Congress recently approved at least $35 million for research and development of direct air capture technology and $60 million overall for research into carbon dioxide removal technologies. This is the first time direct air capture—a type of technology that pulls greenhouse gases out of the atmosphere for storage elsewhere—has received this level of dedicated federal R&D funding in the US.
It’s an important step in the right direction given that most scenario models for how we can avoid the worst impacts of climate change require removing lots of carbon from the air. Recent research shows that direct air capture could plausibly remove nearly one and a half billion tons of carbon dioxide per year by 2050—equivalent to taking around 300 million cars off the road for a year—if the technology can deploy as quickly as solar PV has and if we start in the next few years. As is the case with all carbon removal approaches, every effort must be made to decarbonize the economy, and carbon removal must complement, not substitute for, emission reductions.
The key to that growth? More public investment is needed now.
Why Direct Air Capture?
Direct air capture is the process of chemically scrubbing carbon dioxide directly from the air. Captured carbon dioxide must then be stored underground or used in long-lived products to result in permanent storage.
It is one of many carbon removal approaches; others range from planting trees to accelerating the weathering of certain rock types. It has gained a lot of attention in recent years in large part because it has no obvious upper bound to its technical potential, can be sited nearly anywhere and requires less land than other proposed approaches like bioenergy with carbon capture and storage.
Because of these characteristics, direct air capture complements natural carbon capture. Natural pathways have significant near-term carbon removal opportunity, but their potential will level off in a few decades. Tree planting, for example, is constrained by land availability and must not interfere with food production, leaving a finite amount of space where trees could be added. Along with other natural pathways, it is readily deployable and should be scaled up now.
At the same time, greater investment is needed in technological approaches like direct air capture that require development and testing before they can be deployed at large scale.
Investing in Innovation
Despite the significant potential direct air capture presents, the technology remains underdeveloped. While some private investment is already going toward existing direct air capture systems — including to the three companies that operate pilot plants today — that investment will be used to optimize existing technologies.

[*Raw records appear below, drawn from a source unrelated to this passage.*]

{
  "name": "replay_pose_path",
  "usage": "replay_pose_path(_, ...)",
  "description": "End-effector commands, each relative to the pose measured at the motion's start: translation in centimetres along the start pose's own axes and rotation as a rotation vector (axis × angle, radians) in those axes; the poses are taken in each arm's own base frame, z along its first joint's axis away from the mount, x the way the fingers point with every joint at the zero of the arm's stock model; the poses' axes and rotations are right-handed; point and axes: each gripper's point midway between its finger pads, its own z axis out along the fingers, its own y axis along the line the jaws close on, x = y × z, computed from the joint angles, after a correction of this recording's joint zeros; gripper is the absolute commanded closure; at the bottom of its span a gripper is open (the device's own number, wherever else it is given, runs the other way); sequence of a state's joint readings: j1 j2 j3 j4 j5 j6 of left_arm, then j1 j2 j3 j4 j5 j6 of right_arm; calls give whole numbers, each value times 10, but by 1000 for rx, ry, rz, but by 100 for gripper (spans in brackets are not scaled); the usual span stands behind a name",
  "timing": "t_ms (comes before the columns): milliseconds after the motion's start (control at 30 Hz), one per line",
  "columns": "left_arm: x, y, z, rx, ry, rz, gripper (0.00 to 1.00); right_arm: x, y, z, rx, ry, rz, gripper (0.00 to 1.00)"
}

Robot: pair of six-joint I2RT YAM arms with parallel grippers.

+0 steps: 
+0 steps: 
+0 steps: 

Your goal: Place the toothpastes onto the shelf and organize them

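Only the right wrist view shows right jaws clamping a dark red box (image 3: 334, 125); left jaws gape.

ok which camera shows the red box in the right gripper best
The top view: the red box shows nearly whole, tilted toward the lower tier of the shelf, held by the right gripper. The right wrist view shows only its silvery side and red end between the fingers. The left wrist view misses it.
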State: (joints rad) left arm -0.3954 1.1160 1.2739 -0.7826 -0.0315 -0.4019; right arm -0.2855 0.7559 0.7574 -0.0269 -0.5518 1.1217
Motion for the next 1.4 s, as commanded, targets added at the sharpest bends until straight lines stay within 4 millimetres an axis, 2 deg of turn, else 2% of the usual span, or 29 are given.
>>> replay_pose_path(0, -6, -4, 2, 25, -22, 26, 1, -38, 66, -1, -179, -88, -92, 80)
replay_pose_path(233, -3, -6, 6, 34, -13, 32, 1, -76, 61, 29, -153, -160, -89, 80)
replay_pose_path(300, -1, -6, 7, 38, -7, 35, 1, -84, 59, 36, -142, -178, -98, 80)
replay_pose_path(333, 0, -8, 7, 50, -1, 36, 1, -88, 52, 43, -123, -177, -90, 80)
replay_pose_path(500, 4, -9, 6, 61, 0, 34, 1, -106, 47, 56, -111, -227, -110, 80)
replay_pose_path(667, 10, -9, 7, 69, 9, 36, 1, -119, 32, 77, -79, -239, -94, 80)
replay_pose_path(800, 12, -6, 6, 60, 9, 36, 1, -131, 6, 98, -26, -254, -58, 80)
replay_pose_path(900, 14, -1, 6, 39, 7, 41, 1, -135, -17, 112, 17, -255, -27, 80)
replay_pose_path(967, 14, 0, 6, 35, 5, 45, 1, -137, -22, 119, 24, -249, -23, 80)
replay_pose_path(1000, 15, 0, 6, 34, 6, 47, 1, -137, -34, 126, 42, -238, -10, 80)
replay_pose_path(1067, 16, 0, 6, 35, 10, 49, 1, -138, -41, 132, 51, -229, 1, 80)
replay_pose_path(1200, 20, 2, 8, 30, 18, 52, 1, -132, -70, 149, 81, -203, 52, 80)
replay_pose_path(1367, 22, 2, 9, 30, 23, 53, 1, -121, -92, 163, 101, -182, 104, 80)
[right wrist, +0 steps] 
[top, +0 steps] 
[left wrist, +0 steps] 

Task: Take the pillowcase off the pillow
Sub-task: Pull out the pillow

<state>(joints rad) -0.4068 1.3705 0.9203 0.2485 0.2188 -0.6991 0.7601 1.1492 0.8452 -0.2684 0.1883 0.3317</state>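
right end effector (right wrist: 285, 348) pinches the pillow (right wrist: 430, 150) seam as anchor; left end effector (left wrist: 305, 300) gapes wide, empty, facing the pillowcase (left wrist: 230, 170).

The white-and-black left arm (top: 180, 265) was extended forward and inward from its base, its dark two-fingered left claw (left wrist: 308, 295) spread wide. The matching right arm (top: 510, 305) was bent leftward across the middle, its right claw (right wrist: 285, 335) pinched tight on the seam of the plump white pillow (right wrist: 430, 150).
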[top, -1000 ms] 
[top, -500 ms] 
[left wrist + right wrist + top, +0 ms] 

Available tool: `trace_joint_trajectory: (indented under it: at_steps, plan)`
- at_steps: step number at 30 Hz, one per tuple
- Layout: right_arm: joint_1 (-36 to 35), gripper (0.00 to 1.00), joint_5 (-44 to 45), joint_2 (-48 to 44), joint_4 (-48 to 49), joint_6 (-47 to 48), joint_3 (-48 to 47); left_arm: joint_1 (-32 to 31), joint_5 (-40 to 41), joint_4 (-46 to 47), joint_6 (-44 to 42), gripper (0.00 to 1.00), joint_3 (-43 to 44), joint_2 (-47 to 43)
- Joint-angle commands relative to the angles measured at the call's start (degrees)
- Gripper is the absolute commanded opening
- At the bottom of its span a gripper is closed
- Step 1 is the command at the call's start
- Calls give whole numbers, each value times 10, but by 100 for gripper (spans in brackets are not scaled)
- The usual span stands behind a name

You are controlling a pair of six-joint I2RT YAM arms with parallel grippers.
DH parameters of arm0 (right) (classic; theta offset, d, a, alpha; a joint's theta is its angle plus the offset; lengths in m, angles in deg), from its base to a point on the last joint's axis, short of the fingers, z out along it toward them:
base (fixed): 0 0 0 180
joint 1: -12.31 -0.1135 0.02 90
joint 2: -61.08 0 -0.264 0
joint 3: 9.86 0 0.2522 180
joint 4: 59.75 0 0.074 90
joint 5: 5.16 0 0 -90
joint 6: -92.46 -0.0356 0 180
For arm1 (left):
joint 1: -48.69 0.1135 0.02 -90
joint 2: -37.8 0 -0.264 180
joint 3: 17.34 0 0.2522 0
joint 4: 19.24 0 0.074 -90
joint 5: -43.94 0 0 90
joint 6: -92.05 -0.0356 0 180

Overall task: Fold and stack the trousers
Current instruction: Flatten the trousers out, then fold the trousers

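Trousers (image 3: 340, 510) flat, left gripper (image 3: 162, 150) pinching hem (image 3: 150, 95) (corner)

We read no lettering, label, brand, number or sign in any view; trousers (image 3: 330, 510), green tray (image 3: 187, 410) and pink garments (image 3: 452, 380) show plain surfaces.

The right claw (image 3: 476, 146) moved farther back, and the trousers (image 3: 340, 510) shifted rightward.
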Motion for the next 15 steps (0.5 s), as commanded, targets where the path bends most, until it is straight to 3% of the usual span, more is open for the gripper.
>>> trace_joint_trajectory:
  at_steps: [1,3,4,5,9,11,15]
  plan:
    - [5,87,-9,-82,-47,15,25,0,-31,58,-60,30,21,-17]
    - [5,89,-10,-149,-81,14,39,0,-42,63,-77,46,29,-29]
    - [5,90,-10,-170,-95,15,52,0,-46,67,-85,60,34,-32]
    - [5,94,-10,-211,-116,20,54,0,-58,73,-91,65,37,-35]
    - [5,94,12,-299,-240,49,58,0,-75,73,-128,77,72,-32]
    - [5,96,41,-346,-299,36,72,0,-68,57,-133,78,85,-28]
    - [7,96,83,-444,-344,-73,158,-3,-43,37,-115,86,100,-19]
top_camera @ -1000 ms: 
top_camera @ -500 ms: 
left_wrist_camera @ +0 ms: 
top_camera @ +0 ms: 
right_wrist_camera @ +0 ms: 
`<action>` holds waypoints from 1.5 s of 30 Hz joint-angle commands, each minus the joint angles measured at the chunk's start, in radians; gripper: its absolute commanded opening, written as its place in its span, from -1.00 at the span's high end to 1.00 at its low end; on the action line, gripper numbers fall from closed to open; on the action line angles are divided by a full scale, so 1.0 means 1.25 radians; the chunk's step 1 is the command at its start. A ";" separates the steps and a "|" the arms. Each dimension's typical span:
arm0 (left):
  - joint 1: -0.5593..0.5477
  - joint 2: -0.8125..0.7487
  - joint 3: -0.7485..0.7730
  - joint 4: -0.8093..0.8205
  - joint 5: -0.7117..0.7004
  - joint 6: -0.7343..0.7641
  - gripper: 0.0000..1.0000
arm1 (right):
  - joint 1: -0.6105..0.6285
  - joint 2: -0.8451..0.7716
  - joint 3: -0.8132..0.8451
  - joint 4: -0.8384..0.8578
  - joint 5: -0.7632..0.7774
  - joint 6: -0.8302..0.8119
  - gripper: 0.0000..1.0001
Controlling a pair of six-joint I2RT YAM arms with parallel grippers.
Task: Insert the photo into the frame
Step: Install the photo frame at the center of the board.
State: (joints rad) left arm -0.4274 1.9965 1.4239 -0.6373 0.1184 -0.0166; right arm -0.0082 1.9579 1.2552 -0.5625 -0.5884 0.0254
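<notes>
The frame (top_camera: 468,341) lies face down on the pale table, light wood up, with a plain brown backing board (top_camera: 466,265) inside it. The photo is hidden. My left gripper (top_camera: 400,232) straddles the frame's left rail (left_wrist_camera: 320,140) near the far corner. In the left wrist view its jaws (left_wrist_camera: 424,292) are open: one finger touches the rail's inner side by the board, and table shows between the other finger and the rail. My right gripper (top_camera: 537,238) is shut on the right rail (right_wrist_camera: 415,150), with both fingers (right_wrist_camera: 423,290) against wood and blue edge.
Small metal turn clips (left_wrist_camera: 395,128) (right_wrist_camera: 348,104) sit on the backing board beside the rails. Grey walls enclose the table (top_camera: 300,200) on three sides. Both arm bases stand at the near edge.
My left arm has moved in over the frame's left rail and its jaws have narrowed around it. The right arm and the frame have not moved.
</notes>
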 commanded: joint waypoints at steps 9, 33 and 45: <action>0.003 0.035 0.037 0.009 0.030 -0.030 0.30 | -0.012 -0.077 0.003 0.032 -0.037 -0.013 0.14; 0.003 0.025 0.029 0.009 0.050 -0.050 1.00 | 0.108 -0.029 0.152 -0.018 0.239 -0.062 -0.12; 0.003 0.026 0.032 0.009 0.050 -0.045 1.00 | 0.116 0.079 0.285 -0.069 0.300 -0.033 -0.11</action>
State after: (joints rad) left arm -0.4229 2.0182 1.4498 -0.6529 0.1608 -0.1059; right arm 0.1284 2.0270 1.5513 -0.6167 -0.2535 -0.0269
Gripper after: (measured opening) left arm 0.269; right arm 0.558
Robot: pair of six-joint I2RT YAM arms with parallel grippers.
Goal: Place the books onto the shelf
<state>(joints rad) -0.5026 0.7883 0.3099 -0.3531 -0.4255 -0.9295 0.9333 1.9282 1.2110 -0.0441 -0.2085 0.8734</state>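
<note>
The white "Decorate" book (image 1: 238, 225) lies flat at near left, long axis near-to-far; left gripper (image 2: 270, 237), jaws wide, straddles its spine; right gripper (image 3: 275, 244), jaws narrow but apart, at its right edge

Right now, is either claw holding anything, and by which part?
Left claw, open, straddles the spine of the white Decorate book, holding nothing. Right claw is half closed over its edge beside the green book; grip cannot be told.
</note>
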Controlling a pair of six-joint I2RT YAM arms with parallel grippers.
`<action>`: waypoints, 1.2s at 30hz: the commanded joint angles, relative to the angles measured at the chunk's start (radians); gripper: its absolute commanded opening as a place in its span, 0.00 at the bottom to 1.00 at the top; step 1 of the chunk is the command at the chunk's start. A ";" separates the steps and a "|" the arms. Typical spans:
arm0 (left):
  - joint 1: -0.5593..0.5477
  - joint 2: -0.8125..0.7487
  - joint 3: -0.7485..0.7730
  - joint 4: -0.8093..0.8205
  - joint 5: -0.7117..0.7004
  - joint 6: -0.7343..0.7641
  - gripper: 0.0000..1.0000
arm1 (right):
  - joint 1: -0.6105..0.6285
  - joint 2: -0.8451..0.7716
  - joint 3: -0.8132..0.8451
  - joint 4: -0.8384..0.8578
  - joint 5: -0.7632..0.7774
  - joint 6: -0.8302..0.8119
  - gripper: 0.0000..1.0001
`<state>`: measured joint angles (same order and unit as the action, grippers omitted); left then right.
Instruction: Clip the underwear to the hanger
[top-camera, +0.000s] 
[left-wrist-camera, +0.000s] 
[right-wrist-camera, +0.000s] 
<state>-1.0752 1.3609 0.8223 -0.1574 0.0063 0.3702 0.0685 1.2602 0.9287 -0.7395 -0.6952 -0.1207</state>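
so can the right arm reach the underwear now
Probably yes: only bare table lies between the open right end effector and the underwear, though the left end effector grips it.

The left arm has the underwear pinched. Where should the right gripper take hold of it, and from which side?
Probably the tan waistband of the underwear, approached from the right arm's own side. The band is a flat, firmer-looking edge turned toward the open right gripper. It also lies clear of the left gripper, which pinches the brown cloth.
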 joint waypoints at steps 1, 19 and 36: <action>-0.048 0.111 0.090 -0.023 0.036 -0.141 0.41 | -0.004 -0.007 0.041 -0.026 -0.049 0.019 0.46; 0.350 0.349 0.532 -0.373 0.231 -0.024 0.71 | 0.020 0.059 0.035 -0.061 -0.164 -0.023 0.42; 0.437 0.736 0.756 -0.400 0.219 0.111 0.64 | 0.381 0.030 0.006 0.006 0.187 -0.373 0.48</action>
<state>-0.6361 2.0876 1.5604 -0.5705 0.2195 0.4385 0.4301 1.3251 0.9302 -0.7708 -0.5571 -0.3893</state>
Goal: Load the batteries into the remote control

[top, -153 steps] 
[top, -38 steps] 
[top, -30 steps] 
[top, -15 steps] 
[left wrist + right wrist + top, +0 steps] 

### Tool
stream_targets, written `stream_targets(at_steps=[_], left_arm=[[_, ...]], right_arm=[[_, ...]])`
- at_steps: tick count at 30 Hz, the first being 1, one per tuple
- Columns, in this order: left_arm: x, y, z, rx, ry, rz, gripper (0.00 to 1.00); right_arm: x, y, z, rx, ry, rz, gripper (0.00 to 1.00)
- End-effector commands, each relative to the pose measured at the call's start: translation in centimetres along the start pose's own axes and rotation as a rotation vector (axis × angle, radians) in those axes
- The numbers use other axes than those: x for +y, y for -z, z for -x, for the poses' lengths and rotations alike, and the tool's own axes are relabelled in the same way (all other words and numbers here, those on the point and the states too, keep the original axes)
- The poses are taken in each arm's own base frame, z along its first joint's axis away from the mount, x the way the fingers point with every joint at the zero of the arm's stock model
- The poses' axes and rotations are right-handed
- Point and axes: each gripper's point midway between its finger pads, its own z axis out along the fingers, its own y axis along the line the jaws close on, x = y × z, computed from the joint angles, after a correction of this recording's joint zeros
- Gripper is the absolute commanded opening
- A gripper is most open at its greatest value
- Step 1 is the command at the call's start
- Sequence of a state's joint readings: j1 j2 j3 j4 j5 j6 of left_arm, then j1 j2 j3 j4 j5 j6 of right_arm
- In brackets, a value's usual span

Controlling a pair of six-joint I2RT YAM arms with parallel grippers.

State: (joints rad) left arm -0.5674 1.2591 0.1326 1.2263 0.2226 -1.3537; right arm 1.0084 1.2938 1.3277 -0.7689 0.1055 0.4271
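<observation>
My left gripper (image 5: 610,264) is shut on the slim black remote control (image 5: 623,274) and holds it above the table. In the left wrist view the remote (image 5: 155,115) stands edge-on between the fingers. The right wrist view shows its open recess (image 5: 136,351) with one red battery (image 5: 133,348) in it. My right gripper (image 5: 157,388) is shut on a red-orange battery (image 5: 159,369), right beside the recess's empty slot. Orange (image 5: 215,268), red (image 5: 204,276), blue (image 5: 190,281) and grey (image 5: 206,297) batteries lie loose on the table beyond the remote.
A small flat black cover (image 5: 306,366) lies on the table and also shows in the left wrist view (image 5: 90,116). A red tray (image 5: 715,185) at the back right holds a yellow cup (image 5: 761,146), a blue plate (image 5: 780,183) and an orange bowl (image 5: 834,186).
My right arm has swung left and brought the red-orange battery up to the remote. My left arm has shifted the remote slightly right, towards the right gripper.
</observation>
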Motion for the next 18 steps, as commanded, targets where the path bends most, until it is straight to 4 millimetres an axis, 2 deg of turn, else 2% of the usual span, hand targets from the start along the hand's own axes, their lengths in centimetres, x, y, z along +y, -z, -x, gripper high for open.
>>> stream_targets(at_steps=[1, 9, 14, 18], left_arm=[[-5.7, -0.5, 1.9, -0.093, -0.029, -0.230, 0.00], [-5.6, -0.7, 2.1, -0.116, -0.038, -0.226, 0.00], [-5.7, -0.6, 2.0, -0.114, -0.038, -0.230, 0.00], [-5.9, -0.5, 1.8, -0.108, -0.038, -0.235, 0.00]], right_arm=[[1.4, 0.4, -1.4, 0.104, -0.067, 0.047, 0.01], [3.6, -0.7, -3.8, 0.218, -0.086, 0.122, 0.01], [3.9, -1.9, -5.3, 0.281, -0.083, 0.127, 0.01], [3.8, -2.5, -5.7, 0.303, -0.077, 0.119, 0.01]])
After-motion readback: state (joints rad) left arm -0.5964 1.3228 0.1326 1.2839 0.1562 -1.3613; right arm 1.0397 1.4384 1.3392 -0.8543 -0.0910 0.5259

Federal investment in basic research and development is also needed in order to identify entirely new systems and materials. Moreover, deployment experience will be needed to drive down costs of all technologies, which will only happen with a public incentive, for example through expansion of the 45Q tax credit. Experience through continued pilot testing could help bring costs of today’s technology down to around $100 per ton of carbon dioxide.
This year Congress dipped its toes into that water, but it’s time to jump in. The National Academies of Sciences outlined a research and development agenda that would require public investment of $150 million per year on average over the next decade. This would be paired with an average of $483 million per year for supportive tax credits to put us on track to reach the billion-ton scale by mid-century. In comparison, 2018 tax expenditures supportingfossil fuels were a little over $3 billion.
One of the challenges this R&D could address is direct air capture’s energy intensity. Current direct air capture systems require significant input of energy (both heat and electricity) and this energy must be supplied by a low-carbon source for the whole process to be net negative. Scaling up direct air capture to a level where it can capture one billion tons of carbon dioxide per year by mid-century would require 10% of current U.S. energy consumption.
But even with current levels of funding, we have seen notable innovation in concepts for direct air capture technology in just the past few years. For example, researchers at MIT recently developed a specialized battery that captures carbon dioxide as it charges and releases it in a concentrated form for use or storage. Heliogen developed a system that concentrates solar power to very high heat levels. Both could reduce the energy input needed for current direct air capture systems — one of the technology’s main drawbacks.
Another way to get energy: Heat and electricity that are not currently being used. Direct air capture has the flexibility to be sited most anywhere, so could be built near locations where renewable energy isn’t being fed into the grid, for example. Research is also under way to map sources of waste heat—including thermal energy from flared natural gas, or geothermal or nuclear power plants—that could also power direct air capture plants. These sources aren’t big enough to power all the direct air capture we might need but could power it in the near term.
It is quite possible that the types of direct air capture technologies that are brought to scale in coming decades will be completely different from the systems in operation today, and basic research investment is needed to help identify those promising concepts and accelerate innovation.
Direct air capture presents significant technical potential and warrants increased investment. Federal investment could fund basic research to develop and pilot test new concepts. It could also bolster private sector deployment experience, with amendments to the 45Q tax credit, like pushing back the sunset date and increasing the credit value (which currently pays $50 per ton of carbon dioxide stored and $35 per ton of carbon dioxide used for “beneficial use” or enhanced oil recovery).
It is critical to ramp up investment now, so these technologies are ready for wider deployment when they will be needed most.